• **EXERCISE DETAILS**
When the word "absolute" shows up in a line of the data below, copy that whole line.

[DATA EXTRACTS]

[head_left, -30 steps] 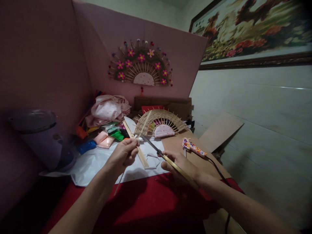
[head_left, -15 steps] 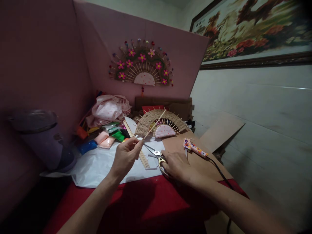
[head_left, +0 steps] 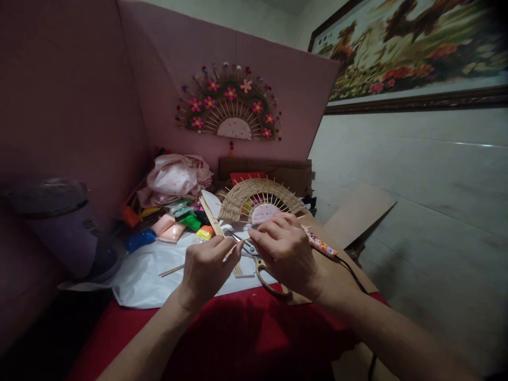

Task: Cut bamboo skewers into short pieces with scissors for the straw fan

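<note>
My left hand (head_left: 210, 264) is closed on a thin wooden stick (head_left: 171, 271), whose end pokes out to the left. Close beside it, my right hand (head_left: 283, 248) pinches with its fingertips at the stick's other end. Beneath the hands lie scissors (head_left: 264, 275) with gold-coloured handles, partly covered by my right hand. A bundle of sticks (head_left: 212, 217) rests on the white sheet behind my left hand. The woven half-round fan (head_left: 238, 201), with a pink spotted centre, stands beyond my hands, and my right fingers overlap its lower edge in the view.
A flower-patterned glue gun (head_left: 321, 243) with a black cord lies right on brown cardboard (head_left: 349, 278). Coloured clay packets (head_left: 172, 232) and pink cloth (head_left: 174, 177) are at left. A finished flowered fan (head_left: 232, 95) hangs on the pink board. A lilac bin (head_left: 65, 233) stands far left.
My right hand has left the scissors and moved up to the stick. The stick, earlier slanting up to the right from my left hand, now lies crosswise between both hands.
</note>
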A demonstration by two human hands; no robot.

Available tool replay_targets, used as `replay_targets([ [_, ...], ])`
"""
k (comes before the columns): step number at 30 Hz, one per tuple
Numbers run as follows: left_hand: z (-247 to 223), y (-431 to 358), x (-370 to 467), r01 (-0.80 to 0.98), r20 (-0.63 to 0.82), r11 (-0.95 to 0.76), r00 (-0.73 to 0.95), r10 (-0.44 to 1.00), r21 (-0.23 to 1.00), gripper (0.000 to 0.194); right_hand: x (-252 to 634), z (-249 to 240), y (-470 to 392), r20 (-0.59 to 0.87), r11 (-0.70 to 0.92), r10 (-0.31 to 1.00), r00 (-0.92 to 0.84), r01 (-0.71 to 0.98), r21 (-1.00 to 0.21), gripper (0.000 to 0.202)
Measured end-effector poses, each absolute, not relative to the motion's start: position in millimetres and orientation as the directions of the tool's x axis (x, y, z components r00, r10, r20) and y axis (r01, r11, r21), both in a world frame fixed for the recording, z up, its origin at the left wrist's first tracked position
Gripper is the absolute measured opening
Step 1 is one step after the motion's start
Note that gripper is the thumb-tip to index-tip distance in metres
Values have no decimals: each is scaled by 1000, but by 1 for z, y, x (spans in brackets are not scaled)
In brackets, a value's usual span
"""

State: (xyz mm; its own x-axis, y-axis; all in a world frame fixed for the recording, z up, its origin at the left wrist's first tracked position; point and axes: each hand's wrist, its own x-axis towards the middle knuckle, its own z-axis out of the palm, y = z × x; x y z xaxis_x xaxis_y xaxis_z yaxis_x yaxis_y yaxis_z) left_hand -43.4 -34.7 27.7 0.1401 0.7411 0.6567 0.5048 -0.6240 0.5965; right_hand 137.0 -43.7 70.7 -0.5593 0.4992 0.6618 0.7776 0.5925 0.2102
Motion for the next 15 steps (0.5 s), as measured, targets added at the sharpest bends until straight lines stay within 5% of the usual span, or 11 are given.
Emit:
replay_targets([
  [9,25,-35,-42,433,603,-575,88,793,694,17,141,68,-38,623,636,521,-584,752,173,30],
  [15,22,-33,-39,497,599,-546,63,798,675,21,124,56,-40,600,527,578,-553,814,244,27],
])
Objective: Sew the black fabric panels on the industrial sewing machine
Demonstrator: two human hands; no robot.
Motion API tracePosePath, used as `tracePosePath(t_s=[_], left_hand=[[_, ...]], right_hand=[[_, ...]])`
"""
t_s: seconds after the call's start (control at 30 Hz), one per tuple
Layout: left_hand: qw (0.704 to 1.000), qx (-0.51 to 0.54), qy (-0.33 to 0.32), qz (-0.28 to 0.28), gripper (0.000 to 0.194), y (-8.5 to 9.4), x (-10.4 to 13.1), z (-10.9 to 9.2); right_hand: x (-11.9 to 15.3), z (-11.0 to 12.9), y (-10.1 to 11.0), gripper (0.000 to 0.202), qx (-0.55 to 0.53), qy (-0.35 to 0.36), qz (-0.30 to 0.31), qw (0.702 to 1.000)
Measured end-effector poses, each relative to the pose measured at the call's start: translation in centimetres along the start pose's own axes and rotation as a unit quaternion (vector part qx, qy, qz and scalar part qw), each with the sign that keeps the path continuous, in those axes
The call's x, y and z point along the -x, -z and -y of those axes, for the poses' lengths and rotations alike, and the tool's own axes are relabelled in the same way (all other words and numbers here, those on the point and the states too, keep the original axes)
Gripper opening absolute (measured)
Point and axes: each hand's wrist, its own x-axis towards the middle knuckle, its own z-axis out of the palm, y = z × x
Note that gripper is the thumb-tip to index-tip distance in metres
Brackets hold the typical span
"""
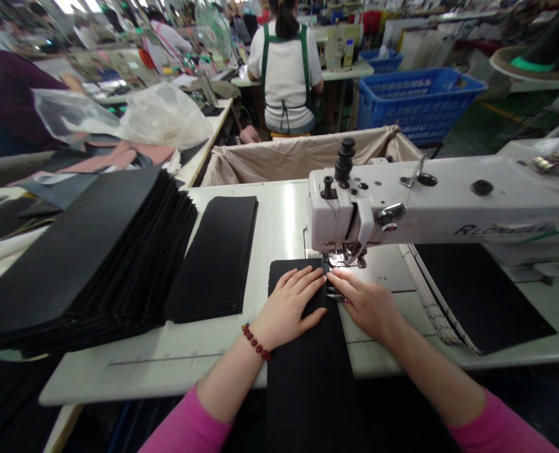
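Note:
My left hand lies flat with its fingers spread on a long black panel, which hangs over the table's front edge. The panel's far end is at the presser foot of a white sewing machine. My right hand rests at the panel's right edge, its fingertips close to the foot. Under its fingers show the pointed metal blades of thread snips, their handle hidden by the hand. Left of the panel lies a low stack of black pieces.
A tall stack of black panels stands at the far left. Light-edged black pieces lie under the machine arm. Behind the table are a cloth-lined bin, a blue basket and a seated person.

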Motion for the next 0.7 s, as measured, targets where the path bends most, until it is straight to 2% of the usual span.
tracePosePath(t_s=[0.7], left_hand=[[1.000,0.002,-0.002,-0.021,0.052,-0.19,0.11,0.45]], right_hand=[[-0.01,-0.16,-0.26,0.055,-0.010,-0.007,-0.008,1.000]])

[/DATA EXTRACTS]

• **EXERCISE RESPONSE**
Measured end-effector poses, each absolute, not relative to the motion's start: position in millimetres and orientation as the directions of the tool's x axis (x, y, z components r00, r10, r20) and y axis (r01, r11, r21), both in a world frame fixed for the recording, z up, its origin at the left wrist's first tracked position
Gripper is the absolute measured opening
Gripper opening absolute (measured)

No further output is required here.